It comes as no surprise to hear that several months after the coming into being of the “Special Prosecutor Office”, it is begging for resources to prosecute its mandate. When the OSP issue became center-stage in national conversation early in 2017, IMANI acknowledged the difficulty and advised that in spite of its positive creation, the OSP alone cannot help stamp out corruption since it usefulness is after the commission of brazen acts of corruption. And that the surest way to reduce or prevent the occurence of grand waste and corruption is for the habit and commitment to start at the Presidency.
IMANI said in February 2017 that, it is evident however from all the legal debate that has ensued since the inauguration of the new President that new laws would be required to put the idea of the Special Prosecutor into practice. After such laws are passed, more time is required to recruit, staff, and resource the personnel in the new entity. Should even the new Prosecutors decide to use the fast-track courts in their pursuit of those who have embezzled or mismanaged public funds, due process and expensive lawyers can drag cases out for months. In short, it is unlikely that the Special Prosecutor shall bear any serious anti-corruption fruits for at least 18 months.
On top of these sobering facts, Ghanaians also have to contend with the limitations of criminal prosecutions as a tool in fighting corruption.
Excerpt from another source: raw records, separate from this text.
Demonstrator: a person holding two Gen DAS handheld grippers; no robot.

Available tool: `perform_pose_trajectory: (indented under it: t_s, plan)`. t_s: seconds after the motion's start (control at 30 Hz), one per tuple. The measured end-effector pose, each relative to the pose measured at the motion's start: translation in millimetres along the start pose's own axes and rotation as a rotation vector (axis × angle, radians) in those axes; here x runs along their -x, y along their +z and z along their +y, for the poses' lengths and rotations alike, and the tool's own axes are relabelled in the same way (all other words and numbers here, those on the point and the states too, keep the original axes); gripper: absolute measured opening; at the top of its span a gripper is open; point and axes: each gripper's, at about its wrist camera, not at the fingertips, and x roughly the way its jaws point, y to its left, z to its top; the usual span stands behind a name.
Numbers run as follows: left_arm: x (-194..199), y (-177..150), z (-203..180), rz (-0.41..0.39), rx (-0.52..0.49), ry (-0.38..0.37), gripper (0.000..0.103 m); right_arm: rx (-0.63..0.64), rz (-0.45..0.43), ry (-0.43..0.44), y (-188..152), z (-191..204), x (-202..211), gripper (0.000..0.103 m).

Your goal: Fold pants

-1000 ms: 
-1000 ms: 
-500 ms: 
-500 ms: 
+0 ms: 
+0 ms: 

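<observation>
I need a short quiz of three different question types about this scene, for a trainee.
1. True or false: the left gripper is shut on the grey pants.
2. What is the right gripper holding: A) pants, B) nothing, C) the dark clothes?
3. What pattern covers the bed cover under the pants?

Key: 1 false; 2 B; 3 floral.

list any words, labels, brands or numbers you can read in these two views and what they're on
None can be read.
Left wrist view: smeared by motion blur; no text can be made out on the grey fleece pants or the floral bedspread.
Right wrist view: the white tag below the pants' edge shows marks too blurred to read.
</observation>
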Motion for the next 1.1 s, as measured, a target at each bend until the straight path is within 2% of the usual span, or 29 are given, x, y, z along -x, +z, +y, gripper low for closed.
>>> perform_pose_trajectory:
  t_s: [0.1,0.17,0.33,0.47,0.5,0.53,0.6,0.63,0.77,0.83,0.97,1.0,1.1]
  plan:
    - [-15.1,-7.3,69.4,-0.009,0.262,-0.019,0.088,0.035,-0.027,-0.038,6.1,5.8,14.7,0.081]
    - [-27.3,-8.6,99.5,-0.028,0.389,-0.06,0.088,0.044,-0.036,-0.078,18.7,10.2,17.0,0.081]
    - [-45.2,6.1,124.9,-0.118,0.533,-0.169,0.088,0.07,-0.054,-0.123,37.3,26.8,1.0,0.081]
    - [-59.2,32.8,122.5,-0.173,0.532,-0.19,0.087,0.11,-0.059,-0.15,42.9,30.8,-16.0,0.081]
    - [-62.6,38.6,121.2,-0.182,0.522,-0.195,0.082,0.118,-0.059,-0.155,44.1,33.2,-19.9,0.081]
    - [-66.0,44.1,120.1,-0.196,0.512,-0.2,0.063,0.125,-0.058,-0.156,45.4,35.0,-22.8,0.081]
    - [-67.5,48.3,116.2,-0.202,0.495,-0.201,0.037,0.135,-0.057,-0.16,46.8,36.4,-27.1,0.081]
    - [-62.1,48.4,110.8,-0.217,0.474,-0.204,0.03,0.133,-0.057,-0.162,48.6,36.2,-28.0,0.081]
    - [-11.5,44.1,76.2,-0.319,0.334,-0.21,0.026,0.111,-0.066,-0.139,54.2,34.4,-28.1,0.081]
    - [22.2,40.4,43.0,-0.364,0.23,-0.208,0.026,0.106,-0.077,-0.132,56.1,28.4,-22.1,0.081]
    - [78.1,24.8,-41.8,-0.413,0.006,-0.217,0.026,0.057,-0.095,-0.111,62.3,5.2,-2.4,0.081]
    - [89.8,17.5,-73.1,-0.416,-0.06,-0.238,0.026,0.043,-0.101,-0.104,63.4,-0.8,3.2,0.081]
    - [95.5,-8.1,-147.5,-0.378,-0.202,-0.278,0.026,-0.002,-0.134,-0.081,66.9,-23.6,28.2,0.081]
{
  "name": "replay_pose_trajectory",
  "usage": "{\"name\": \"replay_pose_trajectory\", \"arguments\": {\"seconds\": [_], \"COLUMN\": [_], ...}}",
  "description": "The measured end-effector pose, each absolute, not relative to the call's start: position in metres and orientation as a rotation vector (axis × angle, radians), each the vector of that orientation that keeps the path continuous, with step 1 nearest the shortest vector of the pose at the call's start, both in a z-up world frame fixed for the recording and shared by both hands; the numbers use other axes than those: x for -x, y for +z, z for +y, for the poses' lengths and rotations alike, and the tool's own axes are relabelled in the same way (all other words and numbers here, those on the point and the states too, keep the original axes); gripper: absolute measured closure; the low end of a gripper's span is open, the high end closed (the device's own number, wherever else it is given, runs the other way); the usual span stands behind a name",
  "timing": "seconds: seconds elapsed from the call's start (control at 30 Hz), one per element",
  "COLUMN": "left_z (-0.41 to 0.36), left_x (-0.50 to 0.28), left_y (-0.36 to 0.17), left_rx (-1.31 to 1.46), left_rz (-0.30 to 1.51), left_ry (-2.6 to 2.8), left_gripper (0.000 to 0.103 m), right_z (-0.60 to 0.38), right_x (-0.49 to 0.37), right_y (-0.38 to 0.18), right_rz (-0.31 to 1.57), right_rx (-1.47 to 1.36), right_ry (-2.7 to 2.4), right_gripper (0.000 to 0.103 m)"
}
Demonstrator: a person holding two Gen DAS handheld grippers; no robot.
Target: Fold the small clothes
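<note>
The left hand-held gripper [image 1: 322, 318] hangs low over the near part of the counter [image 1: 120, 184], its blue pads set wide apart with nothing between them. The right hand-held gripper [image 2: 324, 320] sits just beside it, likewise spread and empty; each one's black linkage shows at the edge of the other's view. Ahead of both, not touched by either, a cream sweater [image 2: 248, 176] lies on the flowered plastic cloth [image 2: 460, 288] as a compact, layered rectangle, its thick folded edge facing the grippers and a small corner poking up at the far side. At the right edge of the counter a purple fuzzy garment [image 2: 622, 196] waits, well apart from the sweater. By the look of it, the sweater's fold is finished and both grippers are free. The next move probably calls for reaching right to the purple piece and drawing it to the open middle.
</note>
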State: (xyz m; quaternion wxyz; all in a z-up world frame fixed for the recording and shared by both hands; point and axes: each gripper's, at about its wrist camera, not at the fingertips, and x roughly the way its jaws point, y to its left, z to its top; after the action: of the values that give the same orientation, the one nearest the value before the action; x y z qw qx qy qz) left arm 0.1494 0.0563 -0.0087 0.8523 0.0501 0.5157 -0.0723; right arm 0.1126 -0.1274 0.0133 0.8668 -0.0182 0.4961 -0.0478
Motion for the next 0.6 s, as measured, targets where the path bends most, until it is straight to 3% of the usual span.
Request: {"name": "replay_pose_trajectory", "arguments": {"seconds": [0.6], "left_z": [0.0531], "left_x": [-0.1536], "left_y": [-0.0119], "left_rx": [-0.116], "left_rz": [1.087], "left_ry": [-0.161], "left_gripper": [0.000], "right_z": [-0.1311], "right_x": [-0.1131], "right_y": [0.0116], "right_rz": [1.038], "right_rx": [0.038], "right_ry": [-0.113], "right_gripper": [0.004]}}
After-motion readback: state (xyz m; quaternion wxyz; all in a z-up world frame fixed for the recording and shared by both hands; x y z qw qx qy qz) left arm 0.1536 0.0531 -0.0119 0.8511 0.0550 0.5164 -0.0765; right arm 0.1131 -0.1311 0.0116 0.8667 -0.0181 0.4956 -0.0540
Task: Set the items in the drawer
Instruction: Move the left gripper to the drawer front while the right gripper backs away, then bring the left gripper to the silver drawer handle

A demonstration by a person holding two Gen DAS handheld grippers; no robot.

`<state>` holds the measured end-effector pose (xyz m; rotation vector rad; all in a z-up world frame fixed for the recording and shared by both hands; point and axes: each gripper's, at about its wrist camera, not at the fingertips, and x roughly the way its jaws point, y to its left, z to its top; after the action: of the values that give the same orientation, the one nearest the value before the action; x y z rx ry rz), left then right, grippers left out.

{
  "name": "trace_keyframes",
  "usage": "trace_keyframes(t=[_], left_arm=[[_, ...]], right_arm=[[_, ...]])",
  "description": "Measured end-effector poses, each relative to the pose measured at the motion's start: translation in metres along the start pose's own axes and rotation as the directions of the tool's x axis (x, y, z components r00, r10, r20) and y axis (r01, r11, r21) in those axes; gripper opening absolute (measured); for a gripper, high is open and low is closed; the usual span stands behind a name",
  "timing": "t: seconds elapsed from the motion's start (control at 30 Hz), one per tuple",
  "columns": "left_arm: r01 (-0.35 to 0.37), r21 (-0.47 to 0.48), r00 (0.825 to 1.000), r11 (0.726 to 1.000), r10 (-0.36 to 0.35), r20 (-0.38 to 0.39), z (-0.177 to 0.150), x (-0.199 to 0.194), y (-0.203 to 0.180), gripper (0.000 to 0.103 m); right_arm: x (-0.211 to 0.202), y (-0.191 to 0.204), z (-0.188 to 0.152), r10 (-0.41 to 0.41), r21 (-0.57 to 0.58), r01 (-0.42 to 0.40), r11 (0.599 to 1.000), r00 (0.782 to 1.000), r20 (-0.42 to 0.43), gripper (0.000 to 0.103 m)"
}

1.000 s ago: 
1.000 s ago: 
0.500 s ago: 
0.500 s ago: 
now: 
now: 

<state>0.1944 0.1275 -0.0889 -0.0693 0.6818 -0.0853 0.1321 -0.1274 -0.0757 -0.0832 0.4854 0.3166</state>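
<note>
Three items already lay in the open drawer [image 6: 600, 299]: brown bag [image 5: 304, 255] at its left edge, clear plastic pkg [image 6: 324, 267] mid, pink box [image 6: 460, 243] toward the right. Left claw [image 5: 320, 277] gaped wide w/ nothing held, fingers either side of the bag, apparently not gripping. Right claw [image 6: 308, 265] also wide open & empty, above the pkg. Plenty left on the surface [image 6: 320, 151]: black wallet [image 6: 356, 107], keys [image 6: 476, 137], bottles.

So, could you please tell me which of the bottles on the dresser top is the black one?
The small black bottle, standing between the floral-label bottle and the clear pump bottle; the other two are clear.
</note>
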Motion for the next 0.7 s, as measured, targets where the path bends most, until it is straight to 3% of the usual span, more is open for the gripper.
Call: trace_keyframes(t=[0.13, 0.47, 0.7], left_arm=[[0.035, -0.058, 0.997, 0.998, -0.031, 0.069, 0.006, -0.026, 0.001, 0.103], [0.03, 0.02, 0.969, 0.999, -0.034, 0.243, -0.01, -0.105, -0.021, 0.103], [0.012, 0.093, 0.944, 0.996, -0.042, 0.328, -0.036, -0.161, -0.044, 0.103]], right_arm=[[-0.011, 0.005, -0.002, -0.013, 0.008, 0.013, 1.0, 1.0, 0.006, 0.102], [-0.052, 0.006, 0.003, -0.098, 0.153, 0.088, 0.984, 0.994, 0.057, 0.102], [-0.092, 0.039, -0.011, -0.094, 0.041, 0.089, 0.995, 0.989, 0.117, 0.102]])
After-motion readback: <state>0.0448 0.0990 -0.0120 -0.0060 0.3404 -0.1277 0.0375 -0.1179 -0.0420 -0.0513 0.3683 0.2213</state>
Whilst, criminal prosecutions are a great deterrence, they can only happen after the fact, and often the lost money is never recouped. The political costs of a failed prosecution can have a chilling effect on other prosecutions, especially in our situation where investigations are rarely thorough because of institutional defects.
At any rate, the Executive, or to be blunt, the President, does not control the Courts. It is in consideration of all these facts that has led IMANI to the belief that the quickest and most effective way for the new government to stamp its feet and assert its anti-corruption credentials is to start the process at the Presidency, the heart of the government, where the President has near absolute control over outcomes and consequences.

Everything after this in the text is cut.